On the surface, it would appear that the women hate men and yearn to be free of them. Is that the point of the film? It seems to go in other directions as well. Do they hate their lives and feel confined with men and free without them, when they are touring their play?

How do they feel about their children? Do they miss them on tour, love them, resent them, or perhaps a bit of each? They yearn to be free of restraint.

We are treated to numerous scenes that seem to be a dreamlike state or a fantasy of one of the women. One runs through the forest and comes upon a grizzled, dirty child on the ground. Is it hers? She then sees her husband sitting in a living room chair in the middle of the forest.

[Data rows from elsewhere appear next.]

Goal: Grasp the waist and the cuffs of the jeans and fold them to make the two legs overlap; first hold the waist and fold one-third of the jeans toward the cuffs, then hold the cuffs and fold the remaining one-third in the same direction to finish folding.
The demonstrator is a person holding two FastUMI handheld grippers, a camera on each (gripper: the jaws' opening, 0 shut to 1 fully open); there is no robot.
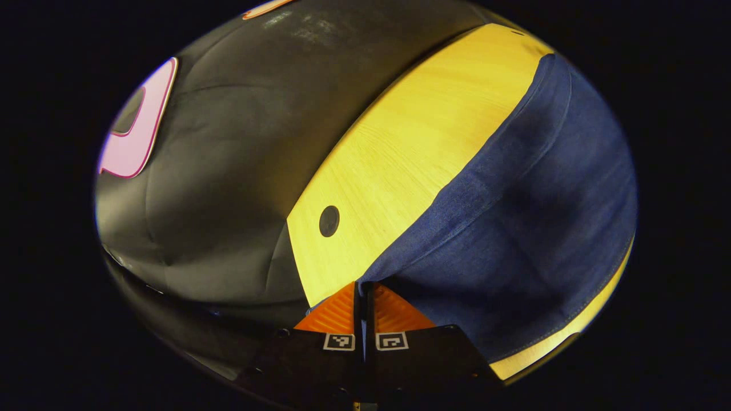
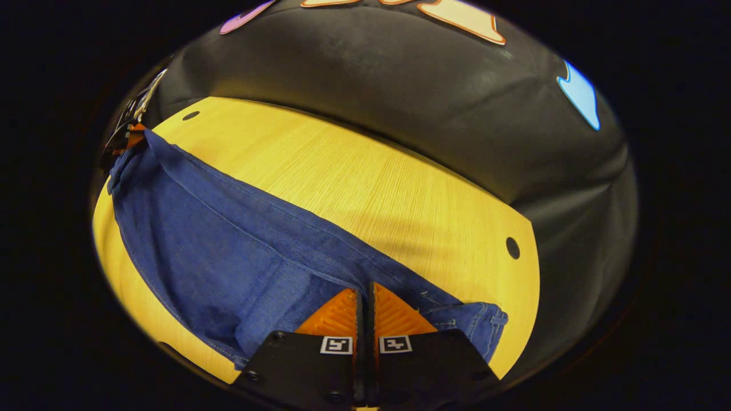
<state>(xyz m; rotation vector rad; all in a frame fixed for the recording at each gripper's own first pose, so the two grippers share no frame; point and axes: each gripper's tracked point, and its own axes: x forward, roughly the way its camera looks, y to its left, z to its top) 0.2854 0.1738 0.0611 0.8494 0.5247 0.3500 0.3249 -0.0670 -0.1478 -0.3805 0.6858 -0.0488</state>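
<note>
- The left gripper is closed on the cuff end of the jeans, near a corner of the table.
- The right gripper is closed on the waist end, near the table's opposite end.
- The right gripper view shows the left gripper far off at the jeans' other end, with the denim stretched along the table between the two.
- A round hole marks the table corner beside the left gripper; another hole lies beyond the waist.
</note>
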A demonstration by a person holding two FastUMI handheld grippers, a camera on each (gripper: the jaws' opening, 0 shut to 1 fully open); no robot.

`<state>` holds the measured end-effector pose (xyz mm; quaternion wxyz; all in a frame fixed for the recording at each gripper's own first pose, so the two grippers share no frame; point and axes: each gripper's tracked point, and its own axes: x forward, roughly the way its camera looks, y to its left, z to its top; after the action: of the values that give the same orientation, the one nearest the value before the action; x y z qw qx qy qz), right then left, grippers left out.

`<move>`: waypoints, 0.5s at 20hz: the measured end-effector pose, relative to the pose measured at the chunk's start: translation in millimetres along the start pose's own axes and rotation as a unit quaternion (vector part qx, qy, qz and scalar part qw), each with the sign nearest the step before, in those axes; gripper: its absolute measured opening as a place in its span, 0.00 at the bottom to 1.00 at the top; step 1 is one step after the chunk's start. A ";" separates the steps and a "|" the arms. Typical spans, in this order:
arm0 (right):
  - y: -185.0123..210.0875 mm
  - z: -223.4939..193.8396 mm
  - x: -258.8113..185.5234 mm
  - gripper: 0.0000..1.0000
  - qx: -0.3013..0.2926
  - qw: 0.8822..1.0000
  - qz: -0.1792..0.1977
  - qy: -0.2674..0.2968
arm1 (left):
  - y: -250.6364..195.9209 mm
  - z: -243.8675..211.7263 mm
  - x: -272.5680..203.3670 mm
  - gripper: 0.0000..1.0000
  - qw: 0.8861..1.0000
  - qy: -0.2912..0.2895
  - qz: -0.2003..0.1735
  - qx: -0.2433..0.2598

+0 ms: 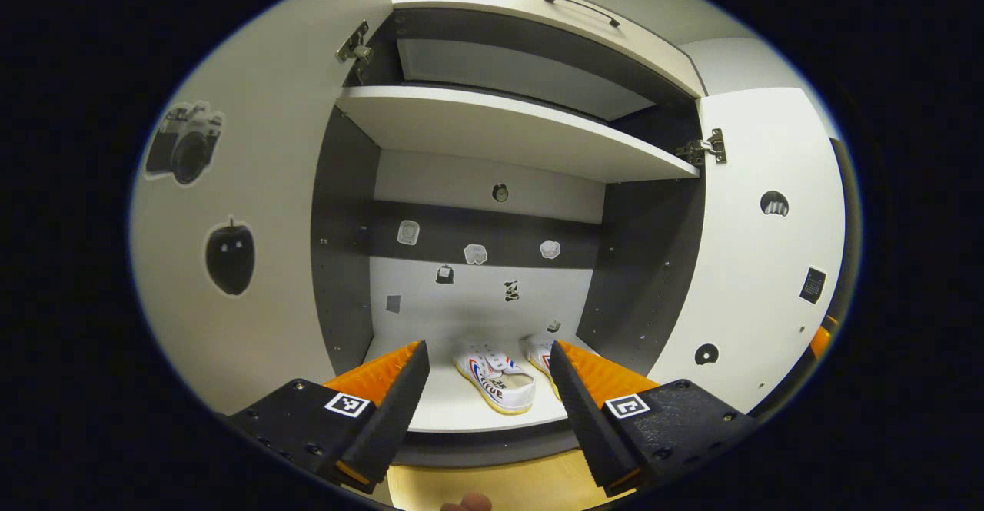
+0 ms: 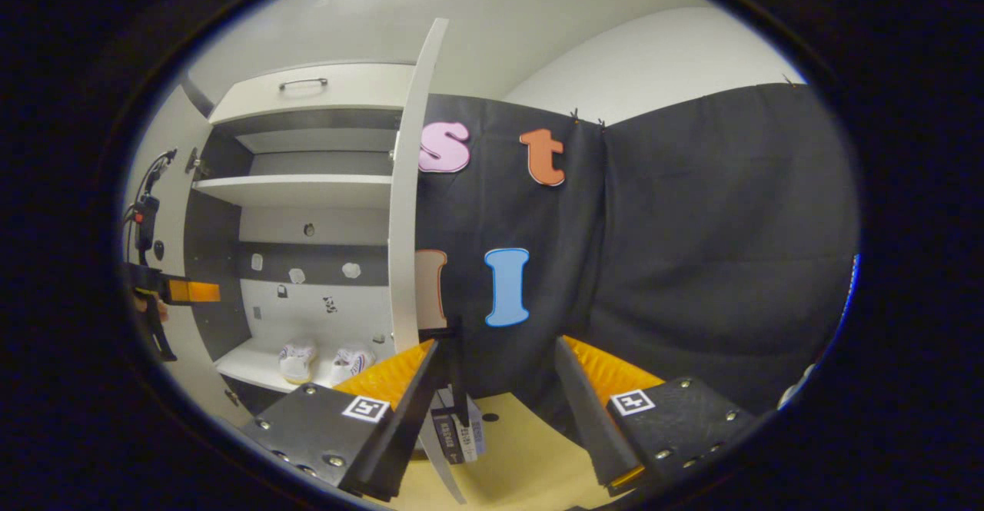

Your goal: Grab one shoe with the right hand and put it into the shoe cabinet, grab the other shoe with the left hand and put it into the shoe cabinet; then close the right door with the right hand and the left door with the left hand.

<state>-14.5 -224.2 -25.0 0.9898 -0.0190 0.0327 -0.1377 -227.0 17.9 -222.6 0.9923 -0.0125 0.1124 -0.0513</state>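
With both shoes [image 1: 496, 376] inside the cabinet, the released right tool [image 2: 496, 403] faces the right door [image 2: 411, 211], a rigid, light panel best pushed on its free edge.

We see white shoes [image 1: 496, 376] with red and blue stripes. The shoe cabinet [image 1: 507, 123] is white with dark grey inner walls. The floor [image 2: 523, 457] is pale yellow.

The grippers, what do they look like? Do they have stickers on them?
Each gripper, left and right, has two wedge-shaped fingers with ridged inner faces on black bodies with small screws. Each finger base carries a small square black-and-white marker, like a sticker. In the right gripper view, the left gripper has a black handle with cables looping above.
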 end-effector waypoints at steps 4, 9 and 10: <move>1.7 -0.1 1.5 0.89 0.000 1.000 0.019 0.002 | 1.0 0.9 -5.6 0.95 1.000 -0.004 0.002 0.002; 7.1 0.1 1.6 0.75 -0.005 1.000 0.027 0.004 | 3.5 8.2 -18.7 0.95 1.000 -0.015 0.002 0.009; 8.5 0.4 1.0 0.78 -0.009 0.999 0.032 0.003 | 2.2 10.6 -21.4 0.95 1.000 -0.017 -0.001 0.008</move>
<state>-11.2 -216.3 -25.1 0.9933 -0.0269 0.0373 -0.1057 -245.2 22.5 -207.6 0.9940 -0.0053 0.0948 -0.0535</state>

The symbolism resonating through The Girls is countless. We also see the women fantasize about a handsome, young man. Are they tired of the doldrums- looks and otherwise- that their husbands have caused them?

Many political protests occur throughout the film. In one, the women march in unison- Nazi-style and chant. In another, the women lead what appears to be a charge of women-suffragette style, until the women start attacking each other and punching and kicking each other in the streets.

These scenes and countless others are tough to analyze, but perhaps this is the point. I decided to escape into the film and not try to figure out what everything meant.

Fantastic to see the exterior scenes shot in Stockholm, Sweden, which reminds us what a liberal, democratic city it is. Yet the women are repressed. Made in 1968, during the sexual revolution, the film’s timing is perfect.

The Girls (1968) left me pondering the story and the viewpoint, and I will need further viewings for the film to sink in more successfully and for me to get it, if I ever do, but I enjoyed it nonetheless.

The film is the kind of film that requires further viewing to understand. I look forward to watching this film again, which is high praise.